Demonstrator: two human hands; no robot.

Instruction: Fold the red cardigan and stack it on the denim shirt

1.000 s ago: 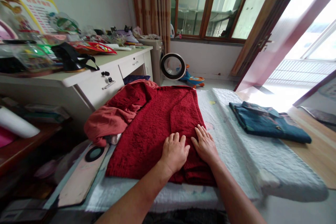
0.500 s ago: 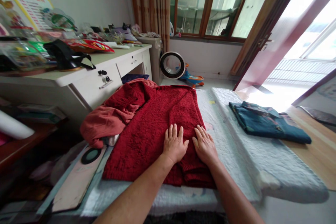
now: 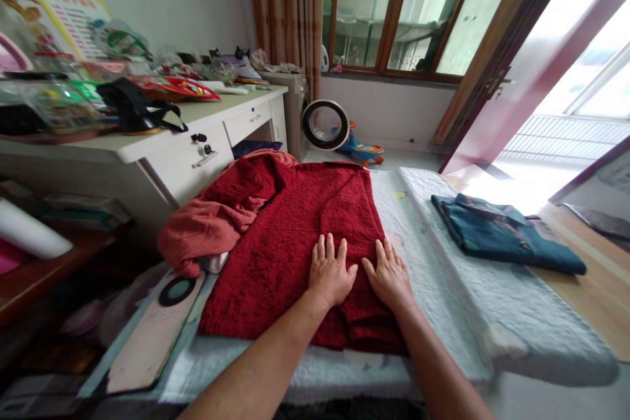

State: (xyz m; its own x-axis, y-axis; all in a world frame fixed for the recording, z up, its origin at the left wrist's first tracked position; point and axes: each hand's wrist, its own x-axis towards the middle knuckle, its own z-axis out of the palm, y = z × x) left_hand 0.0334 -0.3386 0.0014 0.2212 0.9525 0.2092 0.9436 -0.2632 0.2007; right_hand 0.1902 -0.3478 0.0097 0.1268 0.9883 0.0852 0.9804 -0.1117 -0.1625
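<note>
A dark red textured sweater (image 3: pixel 266 275) lies spread on a pale blue blanket (image 3: pixel 433 289), its right side folded inward. My left hand (image 3: pixel 331 269) rests flat on the folded part, fingers stretched out and pointing away from me. Close by, my right hand (image 3: pixel 388 273) lies flat along the sweater's right edge, fingers slightly apart. Neither hand grips anything. A pinkish-red garment (image 3: pixel 201 230) is bunched against the sweater's far left side.
Folded dark blue denim clothing (image 3: pixel 512 233) lies at the right. A pale flat board with a dark ring (image 3: pixel 147 341) sits at the left edge. Beyond stand a cluttered white desk (image 3: pixel 172 164), an open round washer door (image 3: pixel 325 125) and a blue-orange ride-on toy (image 3: pixel 363 147).
The view has shifted slightly. My right hand's fingers have turned a little more upright along the sweater's edge; my left hand stays flat in nearly the same place.
</note>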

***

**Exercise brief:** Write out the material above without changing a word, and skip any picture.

**Output below:**
Demonstrator: two human hands; no robot.

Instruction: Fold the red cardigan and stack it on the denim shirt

1.000 s ago: 
0.500 s ago: 
now: 

State: (xyz m; its own x-axis, y-axis; all in a world frame fixed for the recording, z up, its origin at the left wrist's first tracked position; point and axes: each hand's wrist, its own x-axis towards the middle knuckle, its own z-axis out of the palm, y = z × x) left_hand 0.0334 -0.3386 0.0014 0.2212 0.9525 0.2092 0.9436 -0.2632 0.2007; right_hand 0.1902 -0.3478 0.0097 0.1268 0.9883 0.0852 0.9804 -0.1117 -0.1625
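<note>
A dark red textured sweater (image 3: pixel 266 275) lies spread on a pale blue blanket (image 3: pixel 433 289), its right side folded inward. My left hand (image 3: pixel 331 269) rests flat on the folded part, fingers stretched out and pointing away from me. Close by, my right hand (image 3: pixel 388 273) lies flat along the sweater's right edge, fingers slightly apart. Neither hand grips anything. A pinkish-red garment (image 3: pixel 201 230) is bunched against the sweater's far left side.
Folded dark blue denim clothing (image 3: pixel 512 233) lies at the right. A pale flat board with a dark ring (image 3: pixel 147 341) sits at the left edge. Beyond stand a cluttered white desk (image 3: pixel 172 164), an open round washer door (image 3: pixel 325 125) and a blue-orange ride-on toy (image 3: pixel 363 147).
The view has shifted slightly. My right hand's fingers have turned a little more upright along the sweater's edge; my left hand stays flat in nearly the same place.
</note>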

This output has been written out in full.